Departament Obrony USA planuje cięcia w armii o ogromnej skali. Jeśli wejdą w życie, jej wielkość zmniejszy się do poziomu sprzed II wojny światowej - donosi "New York Times", a za nim inne amerykańskie media. Cięcia mocno odbiją się na lotnictwie. Chroniony ma być natomiast budżet na operacje specjalne i rozwój nowych wojskowych technologii.

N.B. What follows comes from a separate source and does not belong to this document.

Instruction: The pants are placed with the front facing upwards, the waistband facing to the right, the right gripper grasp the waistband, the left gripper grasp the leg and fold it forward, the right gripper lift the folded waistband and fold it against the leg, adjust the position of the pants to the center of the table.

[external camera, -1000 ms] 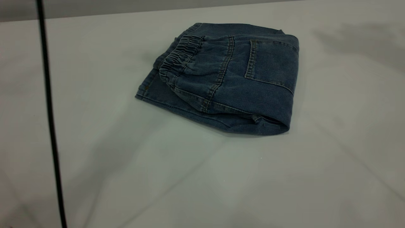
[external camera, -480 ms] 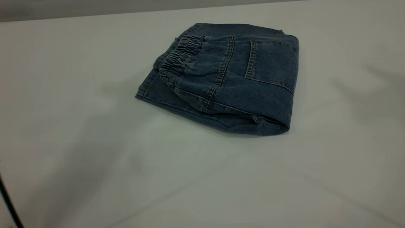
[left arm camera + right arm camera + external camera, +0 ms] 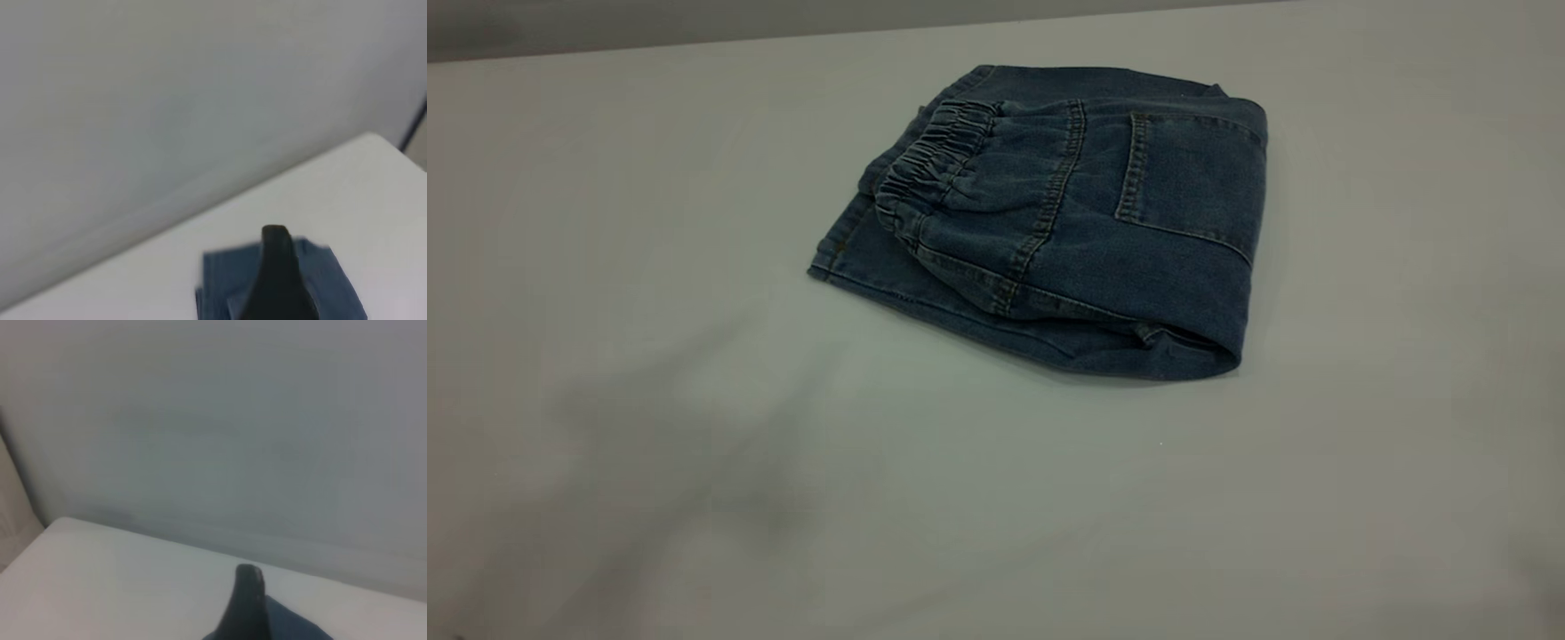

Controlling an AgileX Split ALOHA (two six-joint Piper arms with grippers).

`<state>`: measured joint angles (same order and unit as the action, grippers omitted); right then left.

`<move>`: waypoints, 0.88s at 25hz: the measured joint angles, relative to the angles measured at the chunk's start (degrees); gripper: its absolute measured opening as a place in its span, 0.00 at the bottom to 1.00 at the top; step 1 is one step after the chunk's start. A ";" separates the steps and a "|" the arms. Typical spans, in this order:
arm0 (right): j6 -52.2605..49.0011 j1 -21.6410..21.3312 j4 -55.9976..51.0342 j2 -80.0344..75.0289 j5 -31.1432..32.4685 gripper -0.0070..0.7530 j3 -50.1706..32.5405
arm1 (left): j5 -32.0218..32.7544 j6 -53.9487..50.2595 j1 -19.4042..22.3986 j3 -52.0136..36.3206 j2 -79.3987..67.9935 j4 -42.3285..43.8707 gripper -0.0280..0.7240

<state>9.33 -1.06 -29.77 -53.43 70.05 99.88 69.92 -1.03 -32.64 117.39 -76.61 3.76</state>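
1. Exterior view: pants (image 3: 1067,222) lie folded on my worktop (image 3: 694,400), toward the far side, waistband (image 3: 925,164) on top, facing left. No arm in this view.
2. Left gripper (image 3: 277,280) is raised, looking down at the pants; only one dark finger shows, can't tell if spread or pressed together.
3. Right gripper (image 3: 245,603): same, one finger visible, state can't be told.
4. Risk: pants may not be centred; nudging them could drag the top layer and undo the fold.
5. Versus a second ago: black cable at exterior left is gone, arm shadows shifted; pants unmoved.
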 joint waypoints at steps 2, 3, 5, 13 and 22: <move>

Departament Obrony chce ograniczyć wydatki wojskowe, które rosły od zamachów z 11 września 2001 roku. Według informacji amerykańskich dziennikarzy plany zakładają, że liczba pozostających w służbie żołnierzy spadnie o około 50 tysięcy. Zezłomowane mają zostać też wysłużone samoloty bojowe.
Cyberwalka bez przeszkód
Projekt zmian, który bardzo wspiera sekretarz obrony Chuck Hagel, ma gwarantować skuteczną reakcję wojsk na ewentualny atak wrogich sił, ale ograniczy możliwości amerykańskiej armii w długotrwałych konfliktach prowadzonych daleko poza granicami kraju. Zwolennicy zmian tłumaczą, że odpowiadają one obecnemu klimatowi politycznemu na świecie i idą we właściwym kierunku, czyli w kierunku rozwoju nowych technologii.
Finansowanie nowatorskich projektów "cyberwojennych" i dalszy rozwój programu nowego myśliwca F-35 dla amerykańskich Sił Powietrznych (pierwsze egzemplarze mają trafić do służby jeszcze w tym roku) zostanie utrzymane.
Według spekulacji mediów tak duże zmiany w strukturze finansowania armii na pewno spotkają się z ostrymi reakcjami części kongresmenów, zwłaszcza z tych stanów, które uchodzą za duże ośrodki wojskowe.